Second, let’s talk about our detection coverage.  For us, this was probably the biggest surprise from a scoring perspective (i.e. based on our evaluation process, we thought we would have scored higher).  For what it’s worth, a lower-than-expected coverage outcome is common with first-time participants.  Our coverage of 61% stems from a few things:

• We intentionally do not monitor for certain aspects measured by MITRE during the evaluation, because they don’t make operational sense as they aren’t good for the customer.  For example, we do not inject into third-party processes to monitor API usage because it is fundamentally a terrible practice and introduces stability issues for third-party processes.  In fact, we have seen our endpoint agent process crash due to bugs in some multibillion-dollar competitor’s DLLs that they inject into our process.  Plus, the output is next to useless for SMEs and also generally easy for an attacker to subvert.  In conclusion, the cost/benefit is not in favor of an effective MDR outcome for customers, so we do not do it.
• We did extract malware from memory and identified it through reverse engineering, but we wouldn't report on the Windows APIs used as it's not relevant information for our audience.  Our ARO reporting always includes lots of great technical details, but the primary driver is to guide client action.  What happened, but more importantly, what should you do about it?
• There are several examples of activities we detected but our reporting didn't meet very specific detection criteria used by MITRE.  In one case, we reported that domain credentials had been compromised by the threat actor using a particular technique, guiding the client to reset credentials and block the domain/IP/Port used for C2 by the malware.  Our reporting had used the word "compromised" instead of "exfiltrated", and didn't specifically mention "ntds.dit" so this was scored as not reported.  Our initial reaction was very, “WTF?!”, but after taking a deep breath and walking around the block, accepted that MITRE had their scoring criteria and that was that.  So be it, as I said above, it’s a learning experience.

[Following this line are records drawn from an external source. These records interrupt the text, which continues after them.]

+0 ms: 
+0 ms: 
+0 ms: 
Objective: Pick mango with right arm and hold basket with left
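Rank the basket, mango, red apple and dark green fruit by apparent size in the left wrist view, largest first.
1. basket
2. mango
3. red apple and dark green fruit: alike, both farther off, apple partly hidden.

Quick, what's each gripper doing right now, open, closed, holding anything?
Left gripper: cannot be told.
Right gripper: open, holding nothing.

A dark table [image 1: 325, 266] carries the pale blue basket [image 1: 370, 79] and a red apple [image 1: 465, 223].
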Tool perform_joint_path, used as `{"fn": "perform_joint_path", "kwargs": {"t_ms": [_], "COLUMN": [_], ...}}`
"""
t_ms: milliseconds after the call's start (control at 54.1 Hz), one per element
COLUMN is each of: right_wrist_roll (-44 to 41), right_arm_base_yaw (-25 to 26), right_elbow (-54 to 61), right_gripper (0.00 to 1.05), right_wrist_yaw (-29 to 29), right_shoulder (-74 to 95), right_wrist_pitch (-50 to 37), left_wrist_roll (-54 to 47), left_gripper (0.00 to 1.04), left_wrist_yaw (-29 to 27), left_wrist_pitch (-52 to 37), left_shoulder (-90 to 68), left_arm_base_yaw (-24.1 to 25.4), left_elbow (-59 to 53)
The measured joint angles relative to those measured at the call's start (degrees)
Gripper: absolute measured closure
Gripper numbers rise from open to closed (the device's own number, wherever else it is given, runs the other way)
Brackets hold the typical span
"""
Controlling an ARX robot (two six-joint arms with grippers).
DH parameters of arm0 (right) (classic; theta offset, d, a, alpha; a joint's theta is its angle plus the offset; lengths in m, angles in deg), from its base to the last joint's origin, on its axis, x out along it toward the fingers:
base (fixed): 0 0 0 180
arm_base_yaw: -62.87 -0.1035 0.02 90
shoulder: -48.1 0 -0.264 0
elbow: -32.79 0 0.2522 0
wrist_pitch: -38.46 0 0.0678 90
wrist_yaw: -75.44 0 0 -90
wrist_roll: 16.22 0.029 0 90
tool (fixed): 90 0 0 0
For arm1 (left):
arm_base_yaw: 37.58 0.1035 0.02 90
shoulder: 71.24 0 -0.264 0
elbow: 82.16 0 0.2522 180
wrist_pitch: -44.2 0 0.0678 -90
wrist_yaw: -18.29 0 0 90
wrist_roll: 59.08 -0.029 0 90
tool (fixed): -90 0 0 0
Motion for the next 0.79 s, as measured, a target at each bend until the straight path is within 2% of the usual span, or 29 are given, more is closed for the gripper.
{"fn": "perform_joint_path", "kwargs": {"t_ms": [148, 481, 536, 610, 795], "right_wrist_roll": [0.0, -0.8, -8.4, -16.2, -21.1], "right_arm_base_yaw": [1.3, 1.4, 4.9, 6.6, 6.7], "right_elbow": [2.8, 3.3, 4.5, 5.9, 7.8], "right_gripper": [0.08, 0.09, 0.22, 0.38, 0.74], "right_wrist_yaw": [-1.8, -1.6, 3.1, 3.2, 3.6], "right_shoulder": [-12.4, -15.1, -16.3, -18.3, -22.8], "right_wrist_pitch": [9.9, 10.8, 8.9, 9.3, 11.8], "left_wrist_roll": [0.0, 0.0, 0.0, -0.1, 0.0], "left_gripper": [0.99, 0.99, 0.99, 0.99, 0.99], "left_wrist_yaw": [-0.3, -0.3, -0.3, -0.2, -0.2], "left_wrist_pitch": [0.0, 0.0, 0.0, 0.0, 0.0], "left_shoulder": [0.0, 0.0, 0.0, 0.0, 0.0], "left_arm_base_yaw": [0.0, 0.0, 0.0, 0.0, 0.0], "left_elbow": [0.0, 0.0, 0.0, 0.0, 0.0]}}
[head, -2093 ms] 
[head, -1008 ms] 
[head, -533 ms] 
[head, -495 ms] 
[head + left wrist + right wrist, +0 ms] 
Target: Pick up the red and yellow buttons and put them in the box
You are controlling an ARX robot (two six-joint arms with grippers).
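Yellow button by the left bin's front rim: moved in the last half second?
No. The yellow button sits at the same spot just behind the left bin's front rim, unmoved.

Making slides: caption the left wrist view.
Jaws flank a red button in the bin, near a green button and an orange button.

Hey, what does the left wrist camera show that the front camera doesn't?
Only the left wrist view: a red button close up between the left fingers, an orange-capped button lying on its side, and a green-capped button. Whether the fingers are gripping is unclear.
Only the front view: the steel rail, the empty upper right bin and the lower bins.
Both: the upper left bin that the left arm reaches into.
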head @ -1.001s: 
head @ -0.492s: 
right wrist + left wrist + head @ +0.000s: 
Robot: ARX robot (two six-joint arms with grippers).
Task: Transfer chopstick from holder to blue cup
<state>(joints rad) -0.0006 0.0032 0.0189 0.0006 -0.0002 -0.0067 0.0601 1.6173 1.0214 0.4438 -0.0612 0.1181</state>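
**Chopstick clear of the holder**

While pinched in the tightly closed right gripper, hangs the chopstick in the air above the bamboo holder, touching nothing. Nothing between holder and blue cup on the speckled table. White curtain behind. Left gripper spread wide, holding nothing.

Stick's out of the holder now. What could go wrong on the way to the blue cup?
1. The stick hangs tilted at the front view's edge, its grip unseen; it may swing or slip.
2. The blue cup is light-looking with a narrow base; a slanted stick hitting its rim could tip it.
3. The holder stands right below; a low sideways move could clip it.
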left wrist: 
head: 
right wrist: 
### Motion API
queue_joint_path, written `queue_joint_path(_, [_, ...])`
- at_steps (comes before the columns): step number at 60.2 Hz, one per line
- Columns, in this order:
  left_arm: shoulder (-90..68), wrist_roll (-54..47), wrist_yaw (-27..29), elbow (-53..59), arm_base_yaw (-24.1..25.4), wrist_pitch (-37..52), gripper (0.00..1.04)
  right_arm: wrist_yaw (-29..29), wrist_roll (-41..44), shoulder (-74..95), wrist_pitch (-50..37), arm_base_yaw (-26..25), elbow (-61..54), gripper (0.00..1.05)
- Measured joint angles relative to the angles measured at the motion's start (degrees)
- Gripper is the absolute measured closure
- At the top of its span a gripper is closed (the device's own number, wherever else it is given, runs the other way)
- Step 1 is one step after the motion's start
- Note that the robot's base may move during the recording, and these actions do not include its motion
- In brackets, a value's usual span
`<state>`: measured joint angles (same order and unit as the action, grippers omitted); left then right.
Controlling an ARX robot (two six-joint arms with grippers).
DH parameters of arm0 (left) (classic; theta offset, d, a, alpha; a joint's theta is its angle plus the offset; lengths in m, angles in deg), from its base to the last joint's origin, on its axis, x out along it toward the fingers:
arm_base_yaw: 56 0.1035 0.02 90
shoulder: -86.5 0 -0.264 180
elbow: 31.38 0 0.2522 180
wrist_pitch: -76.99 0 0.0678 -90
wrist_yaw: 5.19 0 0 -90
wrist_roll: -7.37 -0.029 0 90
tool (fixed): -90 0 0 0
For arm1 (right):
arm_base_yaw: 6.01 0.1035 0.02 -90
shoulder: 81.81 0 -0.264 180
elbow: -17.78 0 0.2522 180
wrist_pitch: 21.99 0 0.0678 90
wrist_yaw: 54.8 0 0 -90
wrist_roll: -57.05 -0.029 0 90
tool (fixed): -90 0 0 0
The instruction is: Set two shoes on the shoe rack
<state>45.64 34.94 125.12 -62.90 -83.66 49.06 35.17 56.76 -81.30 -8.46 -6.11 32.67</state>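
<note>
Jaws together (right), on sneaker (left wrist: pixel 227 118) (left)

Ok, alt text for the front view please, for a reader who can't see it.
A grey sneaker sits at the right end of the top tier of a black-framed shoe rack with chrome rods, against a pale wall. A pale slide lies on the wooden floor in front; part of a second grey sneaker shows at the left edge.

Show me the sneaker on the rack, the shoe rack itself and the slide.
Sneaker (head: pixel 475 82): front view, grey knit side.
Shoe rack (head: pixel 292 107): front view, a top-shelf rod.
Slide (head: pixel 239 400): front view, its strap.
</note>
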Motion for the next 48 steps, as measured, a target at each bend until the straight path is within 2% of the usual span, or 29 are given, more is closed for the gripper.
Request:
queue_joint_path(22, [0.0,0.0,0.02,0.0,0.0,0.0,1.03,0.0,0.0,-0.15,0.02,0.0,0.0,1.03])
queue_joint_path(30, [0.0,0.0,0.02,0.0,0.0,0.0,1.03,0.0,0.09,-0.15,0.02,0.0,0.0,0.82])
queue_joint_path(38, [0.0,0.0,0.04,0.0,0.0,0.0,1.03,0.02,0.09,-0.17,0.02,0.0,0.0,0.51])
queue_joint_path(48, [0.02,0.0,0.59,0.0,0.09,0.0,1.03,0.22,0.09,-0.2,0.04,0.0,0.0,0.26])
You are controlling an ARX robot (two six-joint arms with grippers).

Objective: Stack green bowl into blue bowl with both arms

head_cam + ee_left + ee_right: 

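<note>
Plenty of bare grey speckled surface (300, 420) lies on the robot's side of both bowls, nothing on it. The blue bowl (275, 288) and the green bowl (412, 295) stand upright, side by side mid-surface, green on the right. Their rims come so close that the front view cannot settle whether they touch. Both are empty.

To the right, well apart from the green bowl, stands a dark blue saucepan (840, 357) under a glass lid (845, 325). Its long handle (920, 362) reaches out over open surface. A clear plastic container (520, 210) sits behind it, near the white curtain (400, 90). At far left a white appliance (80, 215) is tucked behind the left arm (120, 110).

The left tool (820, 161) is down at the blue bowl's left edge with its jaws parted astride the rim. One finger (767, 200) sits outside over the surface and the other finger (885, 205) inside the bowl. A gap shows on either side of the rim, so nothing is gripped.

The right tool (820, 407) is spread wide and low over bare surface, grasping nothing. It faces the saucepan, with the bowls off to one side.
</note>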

Thirdly, the fidelity of our reporting.  Operationally, issuing a false positive is an MDR service sin for Field Effect.  We issued 100 alerts (which was actually 50 as MITRE double-counted, one for an email and one for the associated dashboard alert).  Either way, if you take the time to review the MITRE data you will observe that our patent-pending approach to reporting is informative, succinct and noise-free.  Ideal for an MSP or SME.

Finally, I think it’s worth highlighting one very important aspect of our MDR offering is threat surface reduction and risk reduction.  This continuous improvement has always been important to us, and because it’s a priority, we do it extremely well.  So well, that upon initial deployment of our endpoint agents in the MITRE simulation environment, we were able to detect the vulnerabilities and risks, and immediately issued reports to that effect.  Ultimately, that reporting actually predicted the attack vector of the entire simulation, and no aspect of this value-add was part of the scoring.

Summary

In summary, participating in the MITRE Engenuity Managed Services Evaluation was a great experience, which has helped us to evolve our product.  One more “thank you” to MITRE for being great to work with, and also a huge thank you to the team at Field Effect for all of their hard work.  It is mind-blowing what we are accomplishing with fewer than 200 people in the company.